WORK ORDER:
Give the listing below again in full, exactly as written.

DATASET EXTRACT:
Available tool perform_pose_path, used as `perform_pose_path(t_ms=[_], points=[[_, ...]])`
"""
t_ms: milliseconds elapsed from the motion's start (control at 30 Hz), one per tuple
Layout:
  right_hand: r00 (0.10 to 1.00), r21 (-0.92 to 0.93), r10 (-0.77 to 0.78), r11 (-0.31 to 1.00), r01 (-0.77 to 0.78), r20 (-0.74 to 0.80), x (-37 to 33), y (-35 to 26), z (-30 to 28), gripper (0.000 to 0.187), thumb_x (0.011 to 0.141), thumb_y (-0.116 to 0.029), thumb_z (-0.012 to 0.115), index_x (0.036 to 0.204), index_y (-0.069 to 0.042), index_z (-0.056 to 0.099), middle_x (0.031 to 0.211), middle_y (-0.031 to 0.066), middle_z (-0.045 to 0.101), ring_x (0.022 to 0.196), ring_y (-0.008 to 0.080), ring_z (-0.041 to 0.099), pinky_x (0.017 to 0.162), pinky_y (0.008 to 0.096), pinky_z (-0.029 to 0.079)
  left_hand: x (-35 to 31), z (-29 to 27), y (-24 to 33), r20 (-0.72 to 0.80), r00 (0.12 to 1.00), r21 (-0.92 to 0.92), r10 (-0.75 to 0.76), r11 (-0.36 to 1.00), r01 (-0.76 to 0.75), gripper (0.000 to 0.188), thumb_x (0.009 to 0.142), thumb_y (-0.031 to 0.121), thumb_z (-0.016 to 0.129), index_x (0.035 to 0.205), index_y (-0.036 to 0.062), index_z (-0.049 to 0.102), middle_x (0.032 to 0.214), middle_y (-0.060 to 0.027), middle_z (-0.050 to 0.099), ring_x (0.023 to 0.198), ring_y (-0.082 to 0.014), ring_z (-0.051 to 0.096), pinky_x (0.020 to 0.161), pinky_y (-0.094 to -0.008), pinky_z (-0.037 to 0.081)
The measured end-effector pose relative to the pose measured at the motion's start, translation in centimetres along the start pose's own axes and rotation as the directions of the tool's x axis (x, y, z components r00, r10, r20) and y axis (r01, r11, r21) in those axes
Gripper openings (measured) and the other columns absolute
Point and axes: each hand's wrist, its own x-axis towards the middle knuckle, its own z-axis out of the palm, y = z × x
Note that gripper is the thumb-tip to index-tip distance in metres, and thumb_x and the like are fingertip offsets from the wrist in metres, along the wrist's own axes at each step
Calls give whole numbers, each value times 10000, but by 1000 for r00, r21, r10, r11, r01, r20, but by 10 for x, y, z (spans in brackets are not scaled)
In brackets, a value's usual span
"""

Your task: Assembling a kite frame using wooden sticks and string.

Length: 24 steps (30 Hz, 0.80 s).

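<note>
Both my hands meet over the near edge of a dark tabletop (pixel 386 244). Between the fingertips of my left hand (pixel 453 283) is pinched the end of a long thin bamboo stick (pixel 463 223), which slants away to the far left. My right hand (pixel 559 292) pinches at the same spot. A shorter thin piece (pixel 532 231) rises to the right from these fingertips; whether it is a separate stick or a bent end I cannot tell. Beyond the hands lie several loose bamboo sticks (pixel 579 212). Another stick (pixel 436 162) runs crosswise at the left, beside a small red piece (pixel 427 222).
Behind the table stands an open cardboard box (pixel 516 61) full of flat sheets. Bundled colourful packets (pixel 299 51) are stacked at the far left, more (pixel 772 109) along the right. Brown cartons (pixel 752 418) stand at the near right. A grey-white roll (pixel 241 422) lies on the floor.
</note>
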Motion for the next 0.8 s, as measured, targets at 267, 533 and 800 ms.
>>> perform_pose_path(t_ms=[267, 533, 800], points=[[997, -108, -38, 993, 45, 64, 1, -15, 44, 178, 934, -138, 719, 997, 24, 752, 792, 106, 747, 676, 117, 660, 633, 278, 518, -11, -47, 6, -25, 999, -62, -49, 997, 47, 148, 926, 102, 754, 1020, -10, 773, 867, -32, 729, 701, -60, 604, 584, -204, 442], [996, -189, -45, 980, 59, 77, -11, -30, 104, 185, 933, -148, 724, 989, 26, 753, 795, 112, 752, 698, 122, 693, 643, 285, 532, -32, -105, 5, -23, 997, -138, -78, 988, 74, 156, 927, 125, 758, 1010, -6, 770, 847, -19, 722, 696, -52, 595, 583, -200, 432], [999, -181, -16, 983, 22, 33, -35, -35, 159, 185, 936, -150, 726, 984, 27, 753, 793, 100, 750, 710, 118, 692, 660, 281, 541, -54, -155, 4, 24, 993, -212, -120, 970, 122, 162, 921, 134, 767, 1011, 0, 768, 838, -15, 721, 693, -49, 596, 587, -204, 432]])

SOLUTION FOR THIS EXERCISE:
Available tool perform_pose_path, used as `perform_pose_path(t_ms=[_], points=[[_, ...]])`
"""
t_ms: milliseconds elapsed from the motion's start (control at 30 Hz), one per tuple
Layout:
  right_hand: r00 (0.10 to 1.00), r21 (-0.92 to 0.93), r10 (-0.77 to 0.78), r11 (-0.31 to 1.00), r01 (-0.77 to 0.78), r20 (-0.74 to 0.80), x (-37 to 33), y (-35 to 26), z (-30 to 28), gripper (0.000 to 0.187), thumb_x (0.011 to 0.141), thumb_y (-0.116 to 0.029), thumb_z (-0.012 to 0.115), index_x (0.036 to 0.204), index_y (-0.069 to 0.042), index_z (-0.056 to 0.099), middle_x (0.031 to 0.211), middle_y (-0.031 to 0.066), middle_z (-0.045 to 0.101), ring_x (0.022 to 0.196), ring_y (-0.008 to 0.080), ring_z (-0.041 to 0.099), pinky_x (0.017 to 0.162), pinky_y (0.008 to 0.096), pinky_z (-0.029 to 0.079)
  left_hand: x (-35 to 31), z (-29 to 27), y (-24 to 33), r20 (-0.72 to 0.80), r00 (0.12 to 1.00), r21 (-0.92 to 0.92), r10 (-0.75 to 0.76), r11 (-0.36 to 1.00), r01 (-0.76 to 0.75), gripper (0.000 to 0.188), thumb_x (0.009 to 0.142), thumb_y (-0.031 to 0.121), thumb_z (-0.016 to 0.129), index_x (0.035 to 0.205), index_y (-0.036 to 0.062), index_z (-0.049 to 0.102), middle_x (0.032 to 0.214), middle_y (-0.060 to 0.027), middle_z (-0.050 to 0.099), ring_x (0.023 to 0.198), ring_y (-0.082 to 0.014), ring_z (-0.051 to 0.096), pinky_x (0.020 to 0.161), pinky_y (-0.094 to -0.008), pinky_z (-0.037 to 0.081)
The measured end-effector pose relative to the pose measured at the motion's start, translation in centimetres along the start pose's own axes and rotation as the directions of the tool's x axis (x, y, z components r00, r10, r20) and y axis (r01, r11, r21) in those axes
Gripper openings (measured) and the other columns absolute
Point and axes: each hand's wrist, its own x-axis towards the middle knuckle, its own z-axis out of the palm, y = z × x
Note that gripper is the thumb-tip to index-tip distance in metres, and thumb_x and the like are fingertip offsets from the wrist in metres, along the wrist's own axes at each step
Calls give whole numbers, each value times 10000, but by 1000 for r00, r21, r10, r11, r01, r20, but by 10 for x, y, z (spans in brackets are not scaled)
In brackets, a value's usual span
"""

Your task: Assembling a kite frame using wooden sticks and string.

Length: 24 steps (30 Hz, 0.80 s).

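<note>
Both my hands meet over the near edge of a dark tabletop (pixel 386 244). Between the fingertips of my left hand (pixel 453 283) is pinched the end of a long thin bamboo stick (pixel 463 223), which slants away to the far left. My right hand (pixel 559 292) pinches at the same spot. A shorter thin piece (pixel 532 231) rises to the right from these fingertips; whether it is a separate stick or a bent end I cannot tell. Beyond the hands lie several loose bamboo sticks (pixel 579 212). Another stick (pixel 436 162) runs crosswise at the left, beside a small red piece (pixel 427 222).
Behind the table stands an open cardboard box (pixel 516 61) full of flat sheets. Bundled colourful packets (pixel 299 51) are stacked at the far left, more (pixel 772 109) along the right. Brown cartons (pixel 752 418) stand at the near right. A grey-white roll (pixel 241 422) lies on the floor.
</note>
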Motion for the next 0.8 s, as measured, targets at 267, 533 and 800 ms.
>>> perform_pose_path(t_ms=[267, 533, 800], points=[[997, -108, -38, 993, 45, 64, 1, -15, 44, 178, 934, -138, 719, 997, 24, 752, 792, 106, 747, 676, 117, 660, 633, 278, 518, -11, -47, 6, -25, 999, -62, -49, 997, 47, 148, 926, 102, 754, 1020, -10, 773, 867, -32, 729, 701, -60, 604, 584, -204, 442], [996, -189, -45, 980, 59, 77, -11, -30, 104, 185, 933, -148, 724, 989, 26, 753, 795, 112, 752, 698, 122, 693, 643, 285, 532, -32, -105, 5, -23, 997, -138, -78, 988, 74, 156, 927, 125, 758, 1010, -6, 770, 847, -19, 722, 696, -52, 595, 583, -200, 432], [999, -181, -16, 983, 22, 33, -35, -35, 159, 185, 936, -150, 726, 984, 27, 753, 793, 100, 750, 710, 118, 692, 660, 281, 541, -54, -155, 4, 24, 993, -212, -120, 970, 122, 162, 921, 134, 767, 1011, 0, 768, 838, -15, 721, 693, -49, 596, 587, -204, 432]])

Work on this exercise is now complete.